This is the point, of course.  Values are not merely besides the point of this study.  They are the enemy of it.  First, consider this short passage from Eric Voegelin’s The New Science of Politics about our modern/post-modern/post-post-modern/whatever era and its steady march in the agglomeration of ever more facts, studies, polls, and data.

The use of method as the criterion of science abolishes theoretical relevance.  As a consequence, all propositions concerning facts will be promoted to the dignity of science, regardless of their relevance, as long as they result from a correct use of method.  Since the ocean of facts is infinite, a prodigious expansion of science in the sociological sense becomes possible, giving employment to scientistic technicians and leading to the fantastic accumulation of irrelevant knowledge through huge “research projects” whose most interesting feature is the quantifiable expense that has gone into their production.

Now consider the focal point of the contemporary discussion about values.  Mainstream Christianity, as well as Judaism and Islam, take morality to be objective, that actions and things in nature have values in themselves.  The relativist strain of normative thought, in contrast, teaches that morals are not “out there,” but that they are instead subjective, personal assessments.  Thus, the moral objectivist looks at a waterfall and says “that is sublime,” whereas a moral relativist looks at the same scene and says, “no, the waterfall has no such content in itself.  Rather, by looking at it, I have sublime feelings.”

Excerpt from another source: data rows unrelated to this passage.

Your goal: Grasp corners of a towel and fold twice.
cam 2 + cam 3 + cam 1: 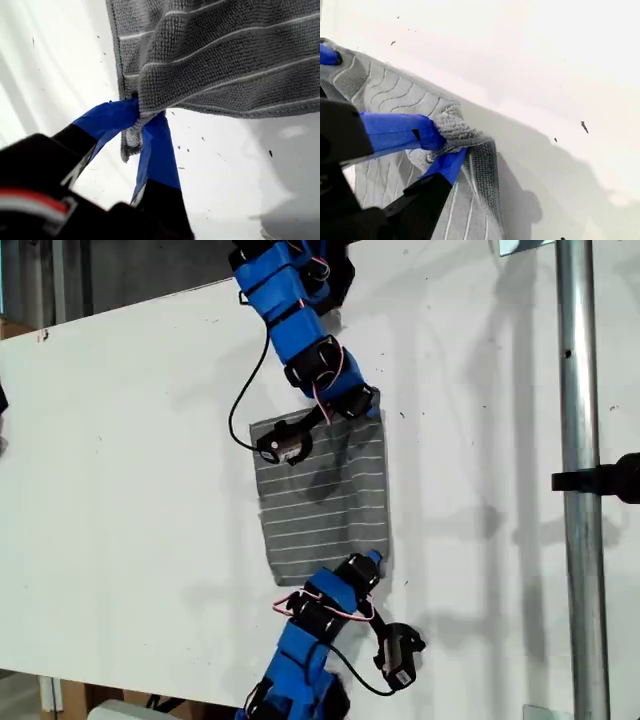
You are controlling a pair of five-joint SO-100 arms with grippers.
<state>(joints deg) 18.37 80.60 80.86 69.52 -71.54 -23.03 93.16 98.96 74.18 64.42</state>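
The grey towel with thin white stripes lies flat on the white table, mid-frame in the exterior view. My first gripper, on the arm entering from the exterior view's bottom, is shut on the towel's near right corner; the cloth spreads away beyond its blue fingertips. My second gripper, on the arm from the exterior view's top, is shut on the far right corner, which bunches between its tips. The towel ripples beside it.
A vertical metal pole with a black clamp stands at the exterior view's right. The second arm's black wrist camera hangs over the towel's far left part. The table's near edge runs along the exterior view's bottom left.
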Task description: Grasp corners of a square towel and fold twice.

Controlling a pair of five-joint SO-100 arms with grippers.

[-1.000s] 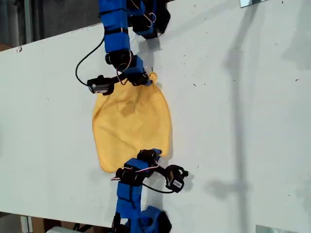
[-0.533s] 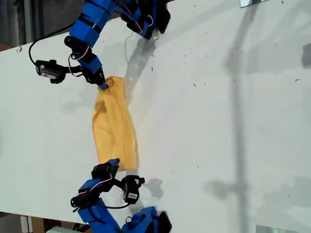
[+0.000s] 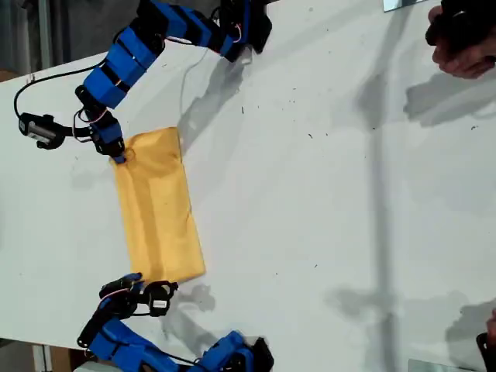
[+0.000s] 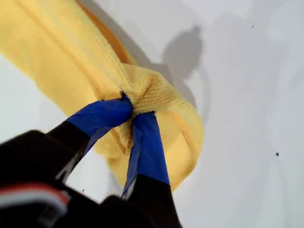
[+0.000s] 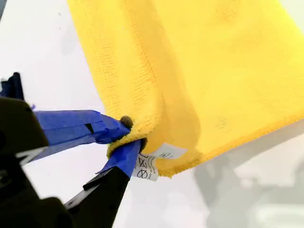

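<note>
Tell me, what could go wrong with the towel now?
My first hand pinches only a bunched bit of the towel, so it could slip out. My second hand grips just the corner by the tag; a tug might undo the fold. The bunched corner may leave a lump when let go.

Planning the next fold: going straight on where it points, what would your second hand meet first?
The towel: my second hand is shut on its tagged corner, with folded cloth probably straight ahead.
</note>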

As C.S. Lewis put it in The Abolition of Man:

Until quite modern times all teachers and even all men believed the universe to be such that certain emotional reactions on our part could be either congruous or incongruous to it—believed, in fact, that objects did not merely receive, but could merit, our approval or disapproval, our reverence, or our contempt. . . . The man who called the cataract sublime was not intending simply to describe his own emotions about it: he was also claiming that the object was one which merited those emotions.  But for this claim there would be nothing to agree or disagree about.

. . . .

[On the other hand, in the relativist view in which value statements refer only to emotion], the world of facts, without one trace of value, and the world of feelings without one trace of truth or falsehood, justice or injustice, confront one another, and no rapprochement is possible.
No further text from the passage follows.